--- Data extracts Enclosed Below ---

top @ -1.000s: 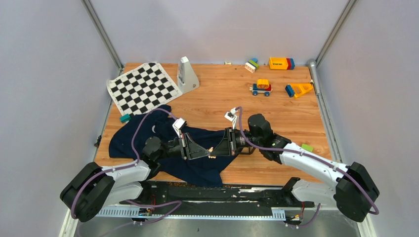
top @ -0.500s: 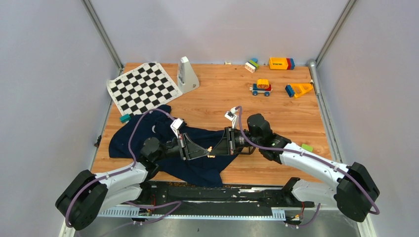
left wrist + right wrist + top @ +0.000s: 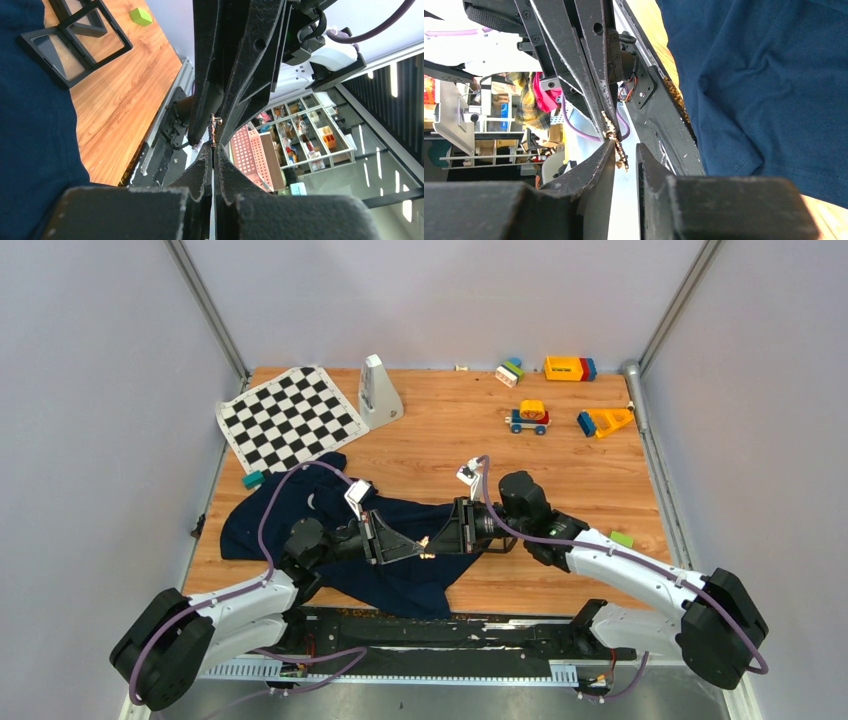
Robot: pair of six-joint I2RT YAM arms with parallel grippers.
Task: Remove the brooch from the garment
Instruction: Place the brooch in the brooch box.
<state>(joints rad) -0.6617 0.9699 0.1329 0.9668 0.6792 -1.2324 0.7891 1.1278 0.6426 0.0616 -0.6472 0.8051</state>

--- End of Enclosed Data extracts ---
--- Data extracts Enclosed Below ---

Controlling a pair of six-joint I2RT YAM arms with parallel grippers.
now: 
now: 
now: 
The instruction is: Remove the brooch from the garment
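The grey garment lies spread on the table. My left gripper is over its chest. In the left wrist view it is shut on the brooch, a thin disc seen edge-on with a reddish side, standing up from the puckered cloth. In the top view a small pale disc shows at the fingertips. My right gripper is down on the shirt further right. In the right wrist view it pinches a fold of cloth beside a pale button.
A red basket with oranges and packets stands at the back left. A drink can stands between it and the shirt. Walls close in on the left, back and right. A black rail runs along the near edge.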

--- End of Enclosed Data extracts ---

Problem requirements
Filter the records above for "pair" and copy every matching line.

Written response
Robot: pair of six-joint I2RT YAM arms with parallel grippers.
Controlling a pair of six-joint I2RT YAM arms with parallel grippers.

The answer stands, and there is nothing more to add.